* TASK OBJECTIVE
From the data that follows, print exactly the lines starting at the one containing "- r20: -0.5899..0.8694" and ending at the one containing "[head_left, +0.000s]"; include both of them and nothing more.
##### MATERIAL SUPPLIED #####
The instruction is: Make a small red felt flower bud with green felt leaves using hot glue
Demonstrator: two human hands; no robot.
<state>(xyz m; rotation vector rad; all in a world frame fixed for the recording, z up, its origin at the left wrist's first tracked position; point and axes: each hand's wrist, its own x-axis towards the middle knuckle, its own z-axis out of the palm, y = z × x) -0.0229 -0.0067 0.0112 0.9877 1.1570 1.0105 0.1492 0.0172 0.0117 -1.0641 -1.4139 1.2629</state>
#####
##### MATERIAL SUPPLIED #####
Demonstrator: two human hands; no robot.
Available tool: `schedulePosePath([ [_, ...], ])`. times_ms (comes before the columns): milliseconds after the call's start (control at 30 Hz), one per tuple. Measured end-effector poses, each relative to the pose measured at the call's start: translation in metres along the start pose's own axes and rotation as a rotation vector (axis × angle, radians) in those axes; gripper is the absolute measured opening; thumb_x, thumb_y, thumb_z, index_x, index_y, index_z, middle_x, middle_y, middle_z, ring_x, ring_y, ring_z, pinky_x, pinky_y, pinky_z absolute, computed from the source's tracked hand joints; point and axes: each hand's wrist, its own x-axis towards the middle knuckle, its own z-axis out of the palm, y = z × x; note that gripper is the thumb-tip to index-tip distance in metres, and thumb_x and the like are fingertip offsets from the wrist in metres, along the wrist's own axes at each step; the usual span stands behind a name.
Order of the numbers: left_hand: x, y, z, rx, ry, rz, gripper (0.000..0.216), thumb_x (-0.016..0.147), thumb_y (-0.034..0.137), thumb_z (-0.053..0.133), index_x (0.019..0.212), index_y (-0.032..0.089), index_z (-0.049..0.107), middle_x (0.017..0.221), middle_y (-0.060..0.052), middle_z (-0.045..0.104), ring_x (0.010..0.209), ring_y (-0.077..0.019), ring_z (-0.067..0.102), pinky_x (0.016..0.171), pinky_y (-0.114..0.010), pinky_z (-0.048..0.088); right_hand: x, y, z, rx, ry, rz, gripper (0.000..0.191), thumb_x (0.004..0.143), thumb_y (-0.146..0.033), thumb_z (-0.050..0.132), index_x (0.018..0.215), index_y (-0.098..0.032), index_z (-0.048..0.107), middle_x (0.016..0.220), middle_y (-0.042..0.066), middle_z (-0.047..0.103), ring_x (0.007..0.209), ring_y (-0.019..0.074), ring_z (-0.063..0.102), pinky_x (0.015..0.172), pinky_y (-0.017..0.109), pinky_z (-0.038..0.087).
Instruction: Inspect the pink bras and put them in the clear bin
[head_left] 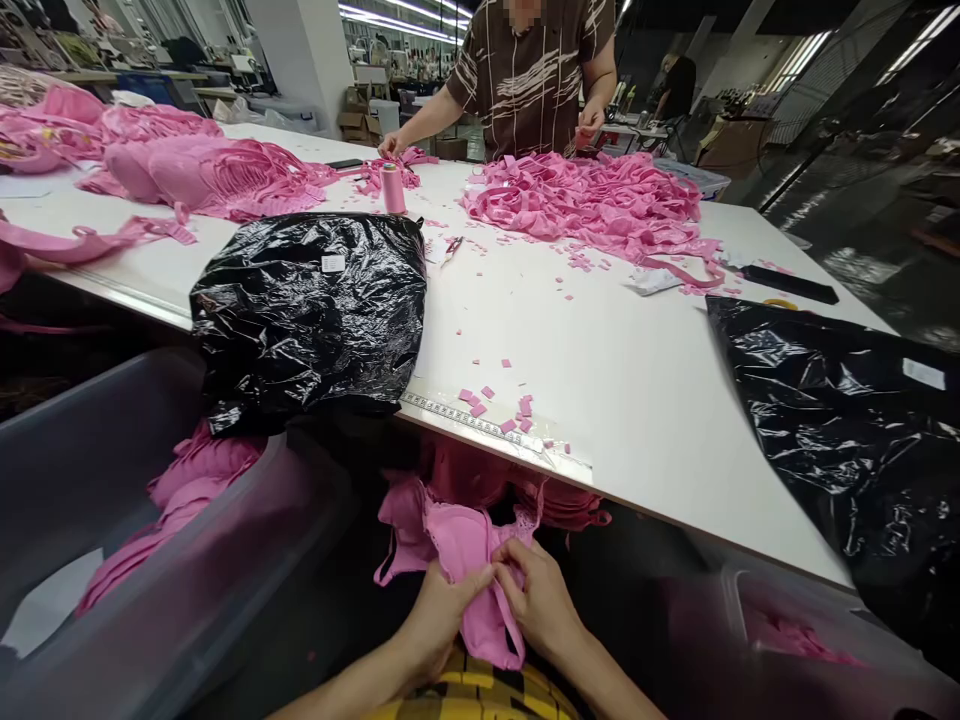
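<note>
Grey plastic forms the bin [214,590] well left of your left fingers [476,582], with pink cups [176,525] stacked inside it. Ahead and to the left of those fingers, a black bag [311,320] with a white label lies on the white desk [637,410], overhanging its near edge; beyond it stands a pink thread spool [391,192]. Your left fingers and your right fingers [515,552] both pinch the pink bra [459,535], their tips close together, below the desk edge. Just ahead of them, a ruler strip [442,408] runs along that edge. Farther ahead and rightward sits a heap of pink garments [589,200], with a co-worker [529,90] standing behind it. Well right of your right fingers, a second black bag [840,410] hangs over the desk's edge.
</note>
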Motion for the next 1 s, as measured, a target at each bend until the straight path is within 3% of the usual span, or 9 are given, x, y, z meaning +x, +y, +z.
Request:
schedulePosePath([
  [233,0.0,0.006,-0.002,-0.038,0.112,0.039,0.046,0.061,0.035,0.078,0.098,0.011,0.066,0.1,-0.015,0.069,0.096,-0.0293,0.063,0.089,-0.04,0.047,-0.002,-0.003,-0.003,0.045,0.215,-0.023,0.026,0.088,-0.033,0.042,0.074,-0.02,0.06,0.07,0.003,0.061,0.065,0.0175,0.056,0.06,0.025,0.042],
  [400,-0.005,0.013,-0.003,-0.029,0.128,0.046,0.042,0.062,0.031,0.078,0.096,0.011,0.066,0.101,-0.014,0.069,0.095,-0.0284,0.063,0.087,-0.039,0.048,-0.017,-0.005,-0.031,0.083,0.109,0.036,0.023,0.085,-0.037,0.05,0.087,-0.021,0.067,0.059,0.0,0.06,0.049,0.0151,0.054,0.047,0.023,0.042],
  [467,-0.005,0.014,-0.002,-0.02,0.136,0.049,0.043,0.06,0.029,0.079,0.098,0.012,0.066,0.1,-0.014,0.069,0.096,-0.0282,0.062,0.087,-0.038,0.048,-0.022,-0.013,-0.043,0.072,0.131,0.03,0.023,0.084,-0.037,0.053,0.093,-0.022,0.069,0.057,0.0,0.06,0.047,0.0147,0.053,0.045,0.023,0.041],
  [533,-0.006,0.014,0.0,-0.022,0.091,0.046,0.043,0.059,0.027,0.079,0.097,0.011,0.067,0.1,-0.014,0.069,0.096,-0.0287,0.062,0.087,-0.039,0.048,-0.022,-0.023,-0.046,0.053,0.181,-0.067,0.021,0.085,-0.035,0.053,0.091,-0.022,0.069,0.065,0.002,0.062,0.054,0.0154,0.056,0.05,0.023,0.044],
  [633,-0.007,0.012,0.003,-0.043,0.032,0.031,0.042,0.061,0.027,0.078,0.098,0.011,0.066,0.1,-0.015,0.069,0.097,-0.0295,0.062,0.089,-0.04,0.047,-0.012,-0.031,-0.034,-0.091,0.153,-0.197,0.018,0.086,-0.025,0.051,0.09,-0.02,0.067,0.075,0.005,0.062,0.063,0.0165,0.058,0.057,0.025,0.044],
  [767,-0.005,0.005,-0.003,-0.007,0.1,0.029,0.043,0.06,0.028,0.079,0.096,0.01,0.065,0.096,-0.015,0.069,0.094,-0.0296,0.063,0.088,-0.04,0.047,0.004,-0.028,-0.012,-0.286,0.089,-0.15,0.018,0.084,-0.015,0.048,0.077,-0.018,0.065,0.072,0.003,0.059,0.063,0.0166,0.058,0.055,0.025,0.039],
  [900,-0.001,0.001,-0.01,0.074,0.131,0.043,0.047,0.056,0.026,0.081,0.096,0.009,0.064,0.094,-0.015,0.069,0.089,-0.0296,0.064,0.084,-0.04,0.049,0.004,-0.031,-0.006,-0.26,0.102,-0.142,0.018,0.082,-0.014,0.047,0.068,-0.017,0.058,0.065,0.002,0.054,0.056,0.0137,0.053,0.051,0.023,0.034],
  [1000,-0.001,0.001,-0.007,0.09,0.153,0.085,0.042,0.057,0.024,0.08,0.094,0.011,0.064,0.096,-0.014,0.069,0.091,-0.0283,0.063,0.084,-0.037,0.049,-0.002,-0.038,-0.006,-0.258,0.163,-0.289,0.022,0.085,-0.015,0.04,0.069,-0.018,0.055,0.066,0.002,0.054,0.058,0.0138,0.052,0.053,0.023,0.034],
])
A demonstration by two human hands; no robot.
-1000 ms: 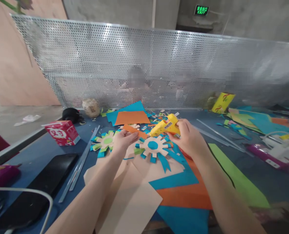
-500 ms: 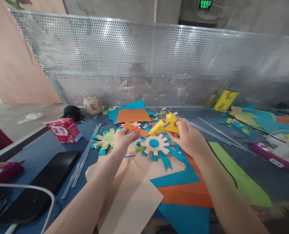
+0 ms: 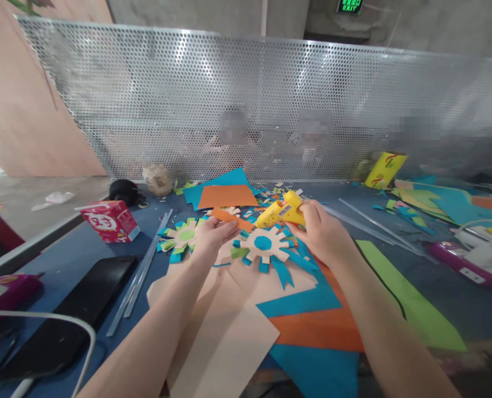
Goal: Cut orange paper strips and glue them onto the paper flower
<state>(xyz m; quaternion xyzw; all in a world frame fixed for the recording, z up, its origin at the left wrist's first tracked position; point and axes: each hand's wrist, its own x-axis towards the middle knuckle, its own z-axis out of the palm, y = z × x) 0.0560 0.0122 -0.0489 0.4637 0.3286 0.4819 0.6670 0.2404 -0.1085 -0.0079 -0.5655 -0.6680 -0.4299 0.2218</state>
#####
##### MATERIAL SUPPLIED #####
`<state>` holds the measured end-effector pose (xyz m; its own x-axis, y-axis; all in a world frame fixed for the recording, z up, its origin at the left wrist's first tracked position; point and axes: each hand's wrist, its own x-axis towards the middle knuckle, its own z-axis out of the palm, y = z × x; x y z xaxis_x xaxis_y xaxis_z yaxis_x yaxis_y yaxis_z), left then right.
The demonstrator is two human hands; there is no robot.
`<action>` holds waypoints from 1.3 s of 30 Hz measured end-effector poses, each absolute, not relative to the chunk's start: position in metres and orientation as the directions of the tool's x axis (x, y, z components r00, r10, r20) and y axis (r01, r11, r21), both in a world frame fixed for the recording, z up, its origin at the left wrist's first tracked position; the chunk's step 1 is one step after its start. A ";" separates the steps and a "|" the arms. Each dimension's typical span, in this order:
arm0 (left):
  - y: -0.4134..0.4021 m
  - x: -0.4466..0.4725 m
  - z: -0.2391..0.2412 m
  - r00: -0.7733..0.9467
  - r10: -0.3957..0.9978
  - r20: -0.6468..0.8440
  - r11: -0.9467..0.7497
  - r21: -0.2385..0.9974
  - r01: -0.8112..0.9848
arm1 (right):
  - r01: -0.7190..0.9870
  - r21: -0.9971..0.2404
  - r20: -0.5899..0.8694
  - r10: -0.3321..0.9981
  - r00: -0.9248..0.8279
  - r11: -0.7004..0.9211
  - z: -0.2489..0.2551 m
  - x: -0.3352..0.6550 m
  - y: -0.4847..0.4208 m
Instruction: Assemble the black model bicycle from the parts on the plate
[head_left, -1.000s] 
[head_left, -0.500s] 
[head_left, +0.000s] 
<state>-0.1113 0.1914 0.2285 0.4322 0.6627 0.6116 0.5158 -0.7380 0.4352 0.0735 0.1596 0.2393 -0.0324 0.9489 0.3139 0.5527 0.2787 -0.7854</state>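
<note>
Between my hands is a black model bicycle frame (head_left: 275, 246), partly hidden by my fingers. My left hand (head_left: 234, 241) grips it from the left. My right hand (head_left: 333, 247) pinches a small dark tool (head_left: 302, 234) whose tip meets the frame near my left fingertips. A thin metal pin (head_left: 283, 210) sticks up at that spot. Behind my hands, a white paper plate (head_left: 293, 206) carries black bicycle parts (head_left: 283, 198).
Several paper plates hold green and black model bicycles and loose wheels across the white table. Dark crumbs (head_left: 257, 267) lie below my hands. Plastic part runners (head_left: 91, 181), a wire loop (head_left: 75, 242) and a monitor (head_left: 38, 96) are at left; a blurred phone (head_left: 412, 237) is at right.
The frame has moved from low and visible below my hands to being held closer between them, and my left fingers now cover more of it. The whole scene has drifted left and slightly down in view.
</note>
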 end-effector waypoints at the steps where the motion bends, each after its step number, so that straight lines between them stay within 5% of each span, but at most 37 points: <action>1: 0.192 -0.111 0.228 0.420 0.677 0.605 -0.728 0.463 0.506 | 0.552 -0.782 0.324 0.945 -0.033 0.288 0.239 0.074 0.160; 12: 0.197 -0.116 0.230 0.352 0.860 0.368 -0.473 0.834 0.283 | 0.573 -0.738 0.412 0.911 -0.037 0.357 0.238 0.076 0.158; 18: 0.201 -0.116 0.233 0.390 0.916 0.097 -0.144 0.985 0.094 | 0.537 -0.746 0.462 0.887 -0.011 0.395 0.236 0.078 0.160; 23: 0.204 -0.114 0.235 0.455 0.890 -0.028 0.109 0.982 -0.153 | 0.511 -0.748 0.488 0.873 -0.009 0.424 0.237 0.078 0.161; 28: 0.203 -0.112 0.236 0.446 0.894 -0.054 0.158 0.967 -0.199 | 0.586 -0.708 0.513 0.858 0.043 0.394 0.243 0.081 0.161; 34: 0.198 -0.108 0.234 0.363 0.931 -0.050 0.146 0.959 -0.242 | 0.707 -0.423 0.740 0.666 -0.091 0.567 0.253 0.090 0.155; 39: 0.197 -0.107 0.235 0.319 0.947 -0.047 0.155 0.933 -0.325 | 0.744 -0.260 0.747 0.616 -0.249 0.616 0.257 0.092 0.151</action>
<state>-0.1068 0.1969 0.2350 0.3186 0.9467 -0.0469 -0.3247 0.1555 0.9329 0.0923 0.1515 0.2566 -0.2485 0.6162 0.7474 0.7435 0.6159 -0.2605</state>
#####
* YOUR SOLUTION
  - r20: -0.5899..0.8694
  - r10: -0.3321..0.9981
  - r00: -0.9248..0.8279
  - r11: -0.7004..0.9211
  - z: -0.2489..0.2551 m
  - x: -0.3352..0.6550 m
  - y: -0.4847..0.4208 m
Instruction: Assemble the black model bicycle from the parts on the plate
[head_left, -1.000s] 
[head_left, -0.500s] 
[head_left, +0.000s] 

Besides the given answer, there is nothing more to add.